Getting Media Coverage

This post is about my software product Hyperion. You can read more about it here.

Through no action on my part, I ended up with two positive news articles written about Hyperion. As an experiment, I decided to try to get some more. With non-profits using Hyperion in production for the first time, it seemed like an opportune time.

I had two ideas:

  1. Create a formal press release and use a channel like PRWeb to distribute it.
  2. Reach out to individual news organizations and pitch a story.

I decided to try both.

The Press Release

I reached out to someone in my network with experience writing press releases, gave them the general idea of what I wanted, and asked them to put something together. I looked it over, made some edits, and submitted it to PRWeb. The submission to PRWeb cost me $289. In return, they would publish it to their site, send it out for syndication, and email a list of journalists about the story.
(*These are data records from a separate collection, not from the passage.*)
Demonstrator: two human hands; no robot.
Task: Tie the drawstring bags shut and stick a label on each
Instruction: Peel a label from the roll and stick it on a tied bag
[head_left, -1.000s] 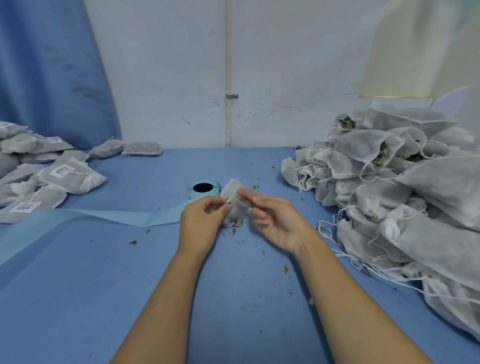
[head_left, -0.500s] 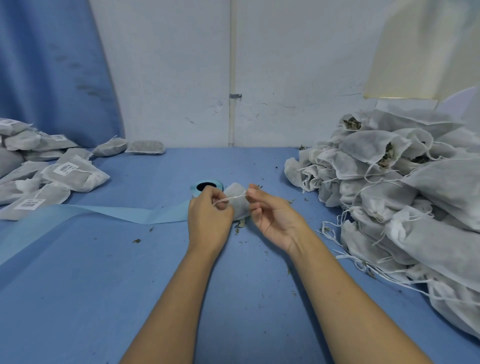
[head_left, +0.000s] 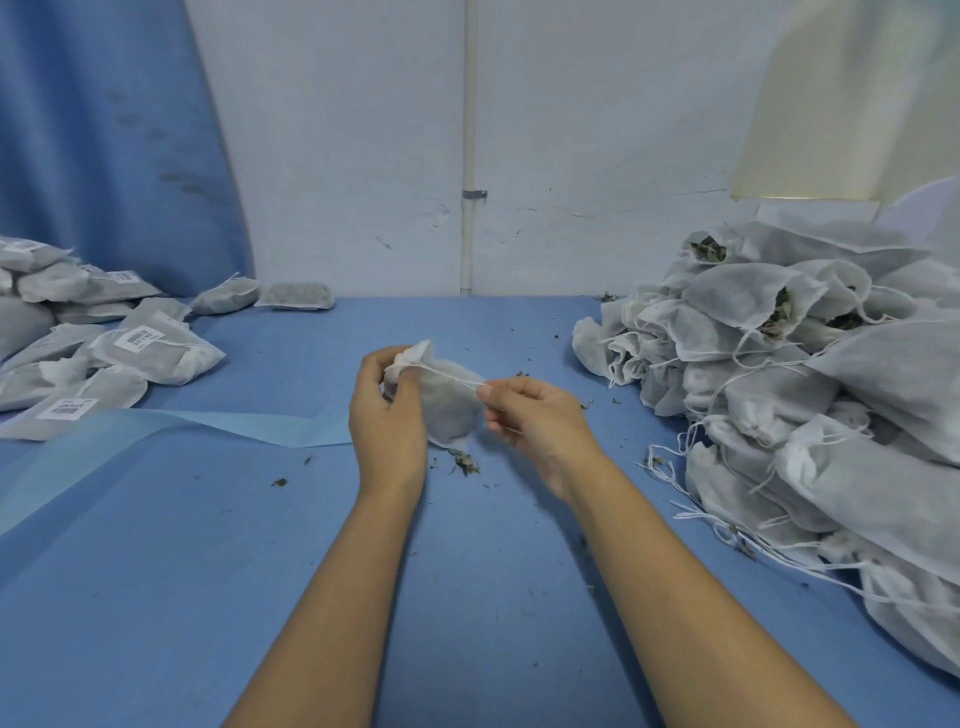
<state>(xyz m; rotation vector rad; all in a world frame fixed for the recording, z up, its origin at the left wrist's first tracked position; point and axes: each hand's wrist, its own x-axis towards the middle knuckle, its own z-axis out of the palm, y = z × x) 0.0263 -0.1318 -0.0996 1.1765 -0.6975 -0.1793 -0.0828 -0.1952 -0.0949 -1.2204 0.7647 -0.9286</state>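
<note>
A small white drawstring bag (head_left: 449, 408) filled with dried leaves hangs above the middle of the blue table. My left hand (head_left: 387, 415) grips its gathered neck at the top. My right hand (head_left: 535, 415) pinches the white drawstring (head_left: 454, 378), which runs taut from the neck to my fingertips. A blue label strip (head_left: 197, 423) trails left across the table; its roll is hidden behind my left hand.
A big heap of open, untied bags (head_left: 810, 374) with loose strings fills the right side. Tied, labelled bags (head_left: 145, 351) lie in a pile at the left, two more (head_left: 296, 295) by the wall. Dried leaf crumbs (head_left: 465, 462) dot the blue table (head_left: 156, 571).
Both hands lifted the bag higher and turned it, so its body now shows between them. My right hand has drawn the string out to the right. The label roll is now hidden.
</note>
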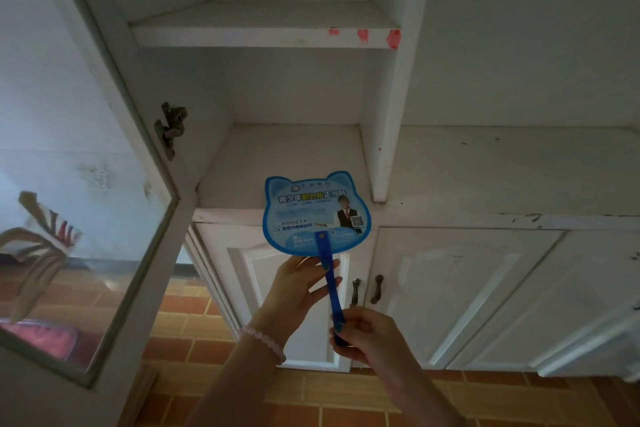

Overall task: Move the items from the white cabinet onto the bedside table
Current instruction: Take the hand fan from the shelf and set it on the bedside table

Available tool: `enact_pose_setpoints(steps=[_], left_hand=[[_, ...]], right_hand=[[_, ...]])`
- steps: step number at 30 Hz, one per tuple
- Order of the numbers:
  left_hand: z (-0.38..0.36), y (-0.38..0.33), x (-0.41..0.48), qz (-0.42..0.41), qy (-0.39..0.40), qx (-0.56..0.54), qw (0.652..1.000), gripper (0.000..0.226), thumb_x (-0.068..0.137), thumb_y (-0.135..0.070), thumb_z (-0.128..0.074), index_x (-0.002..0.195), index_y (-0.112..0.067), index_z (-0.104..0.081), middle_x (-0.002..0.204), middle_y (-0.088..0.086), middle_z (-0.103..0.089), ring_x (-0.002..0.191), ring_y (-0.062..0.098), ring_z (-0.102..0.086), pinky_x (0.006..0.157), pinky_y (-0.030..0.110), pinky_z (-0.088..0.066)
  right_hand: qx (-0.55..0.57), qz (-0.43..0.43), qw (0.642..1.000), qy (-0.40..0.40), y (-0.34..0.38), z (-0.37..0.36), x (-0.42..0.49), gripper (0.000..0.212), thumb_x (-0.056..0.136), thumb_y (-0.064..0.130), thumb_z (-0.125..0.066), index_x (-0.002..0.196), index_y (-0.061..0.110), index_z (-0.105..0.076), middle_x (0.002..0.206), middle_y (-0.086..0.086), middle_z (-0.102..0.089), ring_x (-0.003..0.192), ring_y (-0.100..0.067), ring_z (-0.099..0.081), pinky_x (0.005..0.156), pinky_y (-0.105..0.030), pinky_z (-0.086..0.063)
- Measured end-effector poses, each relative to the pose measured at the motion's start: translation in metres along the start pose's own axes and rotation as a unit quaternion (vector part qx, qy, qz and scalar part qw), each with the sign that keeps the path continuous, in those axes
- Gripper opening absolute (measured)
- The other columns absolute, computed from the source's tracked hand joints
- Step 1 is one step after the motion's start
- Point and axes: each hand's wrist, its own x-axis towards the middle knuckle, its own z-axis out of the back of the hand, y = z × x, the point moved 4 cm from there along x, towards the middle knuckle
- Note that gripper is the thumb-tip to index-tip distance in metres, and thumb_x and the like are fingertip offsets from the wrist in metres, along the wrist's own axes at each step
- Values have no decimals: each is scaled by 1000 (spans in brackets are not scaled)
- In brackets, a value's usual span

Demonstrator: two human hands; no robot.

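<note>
A blue cat-shaped hand fan (pixel 313 211) with printed text is held upright in front of the white cabinet (pixel 384 87). My left hand (pixel 298 291), with a pink bead bracelet on the wrist, grips the blue handle just below the fan's head. My right hand (pixel 363 336) pinches the lower end of the handle. The two open shelves behind the fan show nothing on them. The bedside table is not in view.
The cabinet's glass door (pixel 86 184) stands open at the left, reaching toward me. Lower cabinet doors with metal handles (pixel 375 289) are shut. Red marks dot the upper shelf edge (pixel 363 35). Orange brick floor tiles (pixel 194 340) lie below.
</note>
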Motion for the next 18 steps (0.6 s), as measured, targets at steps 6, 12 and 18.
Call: enact_pose_setpoints(steps=[6, 12, 18], left_hand=[[-4, -6, -12, -42, -16, 59, 997, 29, 88, 11, -49, 104, -12, -58, 99, 9, -69, 95, 30, -66, 70, 38, -59], [-1, -12, -31, -43, 14, 63, 997, 28, 89, 10, -49, 106, -10, -59, 97, 8, -70, 91, 27, -68, 69, 36, -58], [3, -1, -54, -18, 41, 70, 997, 27, 89, 9, -48, 108, -8, -59, 96, 11, -69, 88, 24, -69, 67, 33, -57]], right_hand=[[-39, -20, 999, 21, -6, 2, -4, 13, 86, 3, -60, 97, 5, -65, 90, -11, -71, 78, -18, -70, 68, -22, -55], [25, 18, 998, -55, 12, 33, 0, 18, 86, 9, -59, 102, 2, -65, 92, -14, -71, 86, -23, -69, 74, -27, -55], [92, 113, 984, -98, 45, 49, -4, 23, 94, 20, -47, 109, 9, -61, 107, -11, -67, 101, -21, -63, 87, -32, -50]])
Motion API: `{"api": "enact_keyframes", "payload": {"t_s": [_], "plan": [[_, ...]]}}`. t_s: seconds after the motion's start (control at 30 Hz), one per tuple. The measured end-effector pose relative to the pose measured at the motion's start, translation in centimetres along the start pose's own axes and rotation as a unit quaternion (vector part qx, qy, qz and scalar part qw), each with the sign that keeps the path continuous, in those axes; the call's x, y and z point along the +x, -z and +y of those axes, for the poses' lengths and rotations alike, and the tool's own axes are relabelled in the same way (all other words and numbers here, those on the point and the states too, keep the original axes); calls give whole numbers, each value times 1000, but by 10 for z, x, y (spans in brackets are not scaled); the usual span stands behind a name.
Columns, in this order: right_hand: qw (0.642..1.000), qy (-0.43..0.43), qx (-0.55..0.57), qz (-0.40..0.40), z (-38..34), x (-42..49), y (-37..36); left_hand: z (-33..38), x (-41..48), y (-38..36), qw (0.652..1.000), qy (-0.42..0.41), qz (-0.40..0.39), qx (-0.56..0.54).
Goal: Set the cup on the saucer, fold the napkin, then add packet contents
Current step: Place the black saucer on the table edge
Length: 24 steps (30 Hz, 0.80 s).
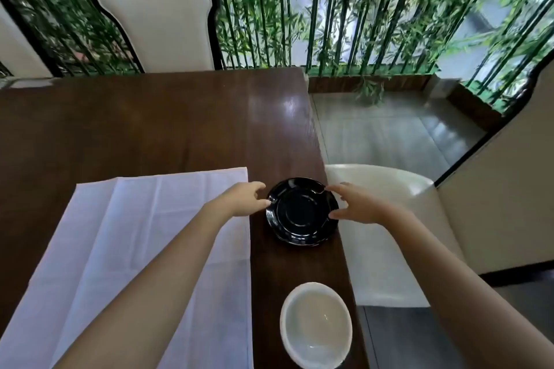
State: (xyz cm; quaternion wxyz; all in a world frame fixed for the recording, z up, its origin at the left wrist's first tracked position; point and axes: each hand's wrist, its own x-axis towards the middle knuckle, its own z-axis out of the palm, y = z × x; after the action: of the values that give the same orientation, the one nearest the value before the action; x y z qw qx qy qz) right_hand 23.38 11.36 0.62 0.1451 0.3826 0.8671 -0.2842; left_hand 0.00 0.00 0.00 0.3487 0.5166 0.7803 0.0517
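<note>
A glossy black saucer with a scalloped rim sits on the dark wooden table near its right edge. My left hand touches the saucer's left rim with its fingertips. My right hand holds the right rim between thumb and fingers. A white cup, empty, stands upright nearer to me, close to the same table edge. A white napkin lies unfolded and flat to the left of the saucer, partly under my left forearm. No packet is in view.
A cream chair seat stands just off the table's right edge, under my right arm. Another cream chair with a black frame is at the far side. Bamboo stalks and a tiled floor lie beyond.
</note>
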Motion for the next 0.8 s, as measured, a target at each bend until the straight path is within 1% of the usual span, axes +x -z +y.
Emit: {"api": "enact_keyframes", "payload": {"t_s": [0.13,0.3,0.47,0.6,0.67,0.8], "plan": [[997,-4,67,38,3,9,-12,6,8,-17,999,4,41,-17],[992,-3,96,80,10,18,-27,8,16,-40,990,3,116,-76],[985,2,131,116,16,23,-37,7,19,-55,983,10,136,-120],[971,6,209,117,16,25,-42,7,16,-63,971,-7,161,-178],[965,5,237,115,15,25,-43,6,14,-63,961,-1,172,-215],[962,-2,245,123,13,26,-44,4,6,-60,940,15,156,-303]]}}
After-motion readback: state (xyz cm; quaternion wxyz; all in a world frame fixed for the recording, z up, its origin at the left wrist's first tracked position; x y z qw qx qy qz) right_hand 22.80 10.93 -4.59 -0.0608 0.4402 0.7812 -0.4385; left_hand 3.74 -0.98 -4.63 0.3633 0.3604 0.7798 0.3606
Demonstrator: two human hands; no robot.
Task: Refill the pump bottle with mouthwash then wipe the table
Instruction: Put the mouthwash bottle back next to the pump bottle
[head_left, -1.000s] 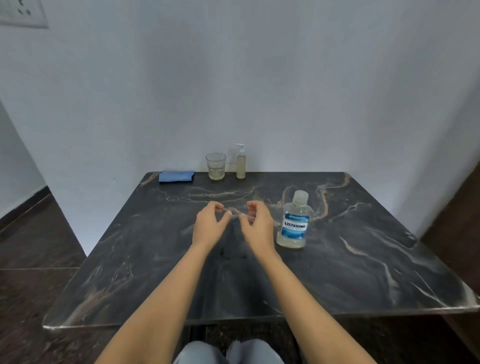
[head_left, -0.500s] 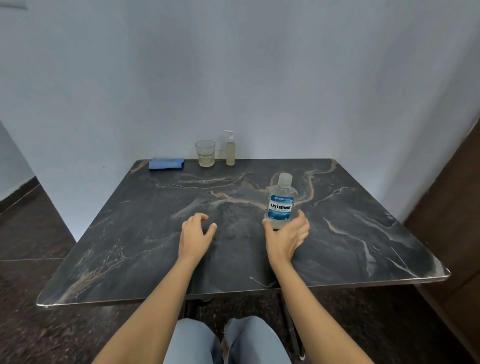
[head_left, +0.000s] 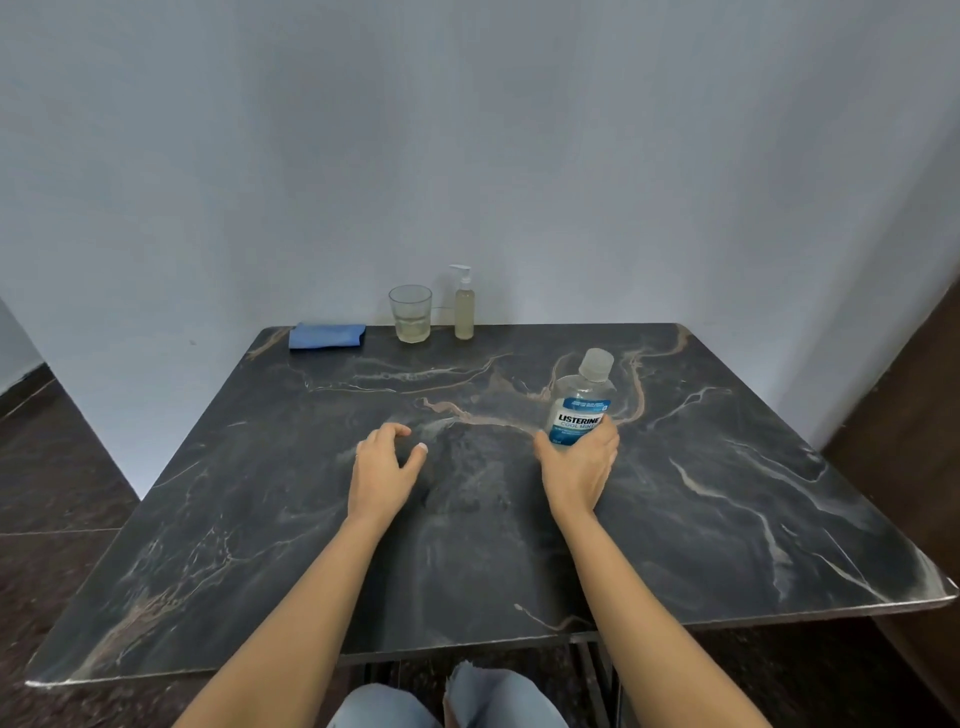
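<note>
Table (head_left: 727, 519) centre open (glass (head_left: 410, 313) rearward).

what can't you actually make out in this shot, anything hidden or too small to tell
All in the head view:
- Lower part of the mouthwash bottle: covered by the right hand, so its base and liquid level are hidden.
- Right hand's fingertips: behind the bottle, so grip firmness is unclear.
- Pump bottle: too far and small to judge its exact fill.
- Glass: its pale liquid cannot be identified.
- Table: its legs are mostly hidden beneath its top.
</note>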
A week later it was published, and was soon syndicated in 120 places. Here are some examples. That sounds impressive, but it only led to 40 engagements (clicks through to my site), and didn’t cause a blip in overall traffic. As far as I can tell, no one wrote original articles as a direct result of the press release.

I was disappointed. That said, I did get two other wins:

  1. High-ranking search terms. If you search “Hyperion homelessness” on Google, results 3 and 4 are syndications of the press release.
  2. Once you have a press release, it gives other news organizations something to work with.

Direct Outreach

I had a few ideas for how to find interested publications:

  1. Regional (Hyperion is based in the Tampa Bay Area)
  2. My education (I graduated from UF)
  3. Homelessness

I was hoping for a large list, but only ended up with five. I’m sure someone with industry knowledge could have done a much better job.

Where possible, I tried to email particular people rather than submitting a form.

I ended up reaching out to five organizations:

  1. Tampa Bay Business Journal - No response.
  2. Florida Trend Magazine - responded more than a month later. They’re currently working on an article for the May 2020 issue. They asked for pictures.
  3. The Tampa Bay Times - They responded and seemed interested, but the reporter was a no show for our scheduled meeting and didn’t respond to a request to reschedule.
  4. The Alligator (UF’s student newspaper) - A reporter responded, asked some follow-up questions, and wrote an article.
  5. Tampa Bay Newswire - Added a link to our press release in their email newsletter.

I was pleasantly surprised. The only direct benefits I have seen so far:

  1. More high ranking search terms. For instance, “Zak Miller UF.”
  2. I could include something like, “As seen in Florida Trend Magazine” or something like it on a website.

All in all, I’m glad I spent the time looking into getting press coverage. I learned a lot.

That said, it won’t be something I prioritize going forward.

If I did want more press coverage, then I would write up a press release, publish it to my website, and then reach out to publications directly with a link. The formal press release via PRWeb didn’t seem worth the money.